Motherlode manna
The Pixies live on in Death
by Ted Drozdowski
The double bill looked great on paper: the Pixies and Throwing Muses at Avalon.
Actually the Lansdowne Street club was called Metro then, back in '88 or '89.
And the Pixies had released their Surfer Rosa album a few months before.
Produced by ace noisemaker Steve Albini (who's since worked with Nirvana and PJ
Harvey), Surfer Rosa was a jolt even by post-punk standards. Singer
Black Francis came off as a knotty little spuzzball of rage and tiger wisdom on
tunes like "Where Is My Mind"; the music fused a love of classic pop with a
wall-of-dirt guitar sound that connected the dots from Sonic Youth to John Cage
to the Ventures. It was cool shit.
In fact, the new double-disc Death to the Pixies (4AD/Elektra) still
packs jolts: ghostly backing vocals, sounds that rip through the mix like
passing ambulance sirens, and black-lunged screams that overpower the
microphones into rumbles of submissive distortion. The Pixies' music remains a
perfect soundtrack for a turbulent world in which those coming of age have
fewer opportunities than their parents did. And this collection of 17 of the
Pixies' best studio tracks and a 1990 concert recorded, aptly enough, in the
Netherlands (though "nether regions" is more descriptive of the Pixies turf) is
still cool shit.
But that Metro show -- which should have been a jubilant homecoming for both
Boston bands -- was a nightmare. The muses weren't with the Muses, who put on a
lackluster performance for the 50 or so people that came out. And with so few
bodies in the hall, the Pixies' set was an indistinguishable blood clot of
sound. The too-loud guitars and drums and Black Francis's howls bounced around
the empty room like exploding pinballs. It didn't help that neither band had
really yet learned to control their instruments.

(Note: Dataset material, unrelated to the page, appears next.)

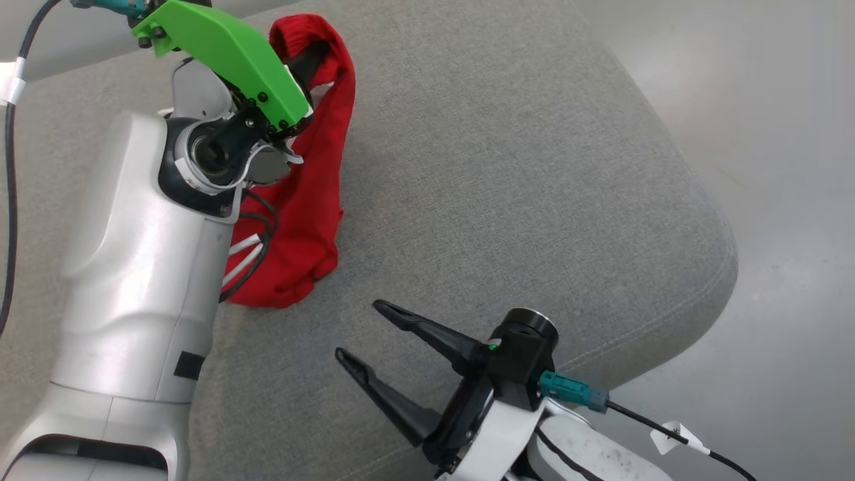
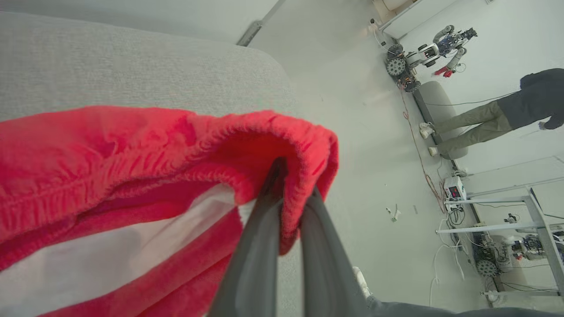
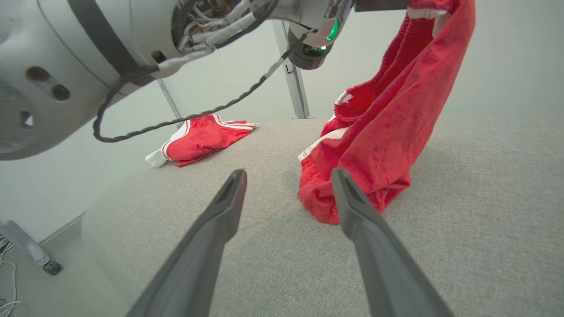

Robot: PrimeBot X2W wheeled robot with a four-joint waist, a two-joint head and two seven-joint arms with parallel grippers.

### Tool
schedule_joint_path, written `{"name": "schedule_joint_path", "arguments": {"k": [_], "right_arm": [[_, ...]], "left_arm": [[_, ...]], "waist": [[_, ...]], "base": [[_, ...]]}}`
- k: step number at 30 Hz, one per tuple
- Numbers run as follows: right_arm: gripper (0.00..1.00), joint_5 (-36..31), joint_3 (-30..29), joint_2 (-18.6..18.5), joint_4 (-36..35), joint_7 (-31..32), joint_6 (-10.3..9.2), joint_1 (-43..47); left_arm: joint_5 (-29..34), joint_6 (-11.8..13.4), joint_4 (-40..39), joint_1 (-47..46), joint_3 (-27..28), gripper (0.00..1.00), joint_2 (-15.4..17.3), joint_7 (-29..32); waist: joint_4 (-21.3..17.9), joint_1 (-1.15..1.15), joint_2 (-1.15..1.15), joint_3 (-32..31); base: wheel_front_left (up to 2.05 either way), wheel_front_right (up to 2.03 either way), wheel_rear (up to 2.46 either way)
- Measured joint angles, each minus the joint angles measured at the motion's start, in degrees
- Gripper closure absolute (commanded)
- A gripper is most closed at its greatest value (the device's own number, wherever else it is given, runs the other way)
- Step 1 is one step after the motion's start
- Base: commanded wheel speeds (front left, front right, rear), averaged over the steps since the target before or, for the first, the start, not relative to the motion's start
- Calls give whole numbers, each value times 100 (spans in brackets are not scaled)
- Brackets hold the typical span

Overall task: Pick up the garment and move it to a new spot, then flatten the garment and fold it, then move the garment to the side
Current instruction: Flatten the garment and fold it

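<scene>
Up top, green bracket (image 1: 224, 53) covers my L gripper (image 2: 293, 185); wrist cam shows it pinching shorts (image 2: 132, 149) hem. R gripper (image 1: 359, 329) wide apart.

Grey cushion (image 1: 534, 167): open right of hanging garment (image 1: 314, 200) (lower end touching it); left forearm (image 1: 133, 267) blocks the left.
</scene>
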Motion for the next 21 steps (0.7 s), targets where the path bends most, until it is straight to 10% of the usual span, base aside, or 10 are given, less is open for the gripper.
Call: {"name": "schedule_joint_path", "arguments": {"k": [21], "right_arm": [[0,0,339,-3,625,0,-350,-672]], "left_arm": [[-875,0,-79,-187,-1507,100,45,-786]], "waist": [[-116,0,0,434]], "base": [[0,0,0]]}}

A few years later, the Pixies were on stage and in control at a sold-out
Boston Garden, playing for at least 14,000 more people than had been at the
Metro. Sure, they were opening for U2. But they were playing songs that were
psychic hits, if not exactly the fodder of Top 40. By then "Gigantic,"
"Debaser," "Here Comes Your Man," "Dig for Fire," and "Monkey Gone to Heaven"
had become part of the gray matter of indie-label-rock culture. Those tunes had
gotten airplay in Boston, on college radio, and at the handful of modern-rock
stations that were scattered across the country like a few desert watering
holes.
That was enough. Enough to spark the breeding of hundreds of smart little
twisted bands across the world, including an outfit from Washington named
Nirvana. Kurt Cobain's trio embraced the same soft-verse/loud-chorus dynamics,
skewed personal viewpoint, and sonic dirt that Black Francis, bassist Kim Deal,
lead guitarist Joey Santiago, and drummer David Lovering wallowed in. But
Nirvana tempered the formula with more accessible vocals and a cannier way with
hooks. Nirvana claimed the world the Pixies created in the same way the Pixies
made Sonic Youth's big bang go pop. And for rock, things haven't been the same
since. When you hear Bush, Catherine Wheel, or any number of sleek-and-noisy
modern bands, you're hearing the Pixies' gleeful debris.
If you missed the motherlode, or if you simply miss it, plug into Death to
the Pixies. On the studio disc, you'll hear how the scrubby young
visionaries wove their nightmares into anguished howls like "Tame" and applied
their strychnine wit to the college culture satire "U-Mass." On the live disc
too you'll hear the echoes of their fate, when Kim Deal steps to the microphone
to sing "Gigantic," the song she wrote with Black Francis. Her melodic
instincts part the sea of sound better than Francis's passionate yelps,
foreshadowing how much farther than the Pixies her pop sensibilities would
carry her next band, the Breeders.
Indie bible thumpers may insist it's sacrilege to say that the Pixies, who
dumped fresh fuel on the bonfire that punk started, embraced the classic-pop
past as strongly as they bum-rushed the future. But consider: is Black
Francis's gentle croon through the verses of "Waves of Mutilation" so far from
Johnny Ray? Why didn't the band reject hooks or pound them into a mechanical,
redundant pastiche like Prodigy? (Who aren't half as smart and won't prove
anywhere near as influential.) And why the hell is Joey Santiago copping the
guitar melody from "Purple Haze" as Kim Deal sings the live "Into the White,"
or picking "Pipeline" in the jam-out on "Vamos"?
The reason is that the Pixies knew a good thing when they heard it. As did
Nirvana. What made both bands great is that they knew how to improve upon what
they heard by recasting it in a way that made sense for themselves and for
their time. And, for that matter, still does today.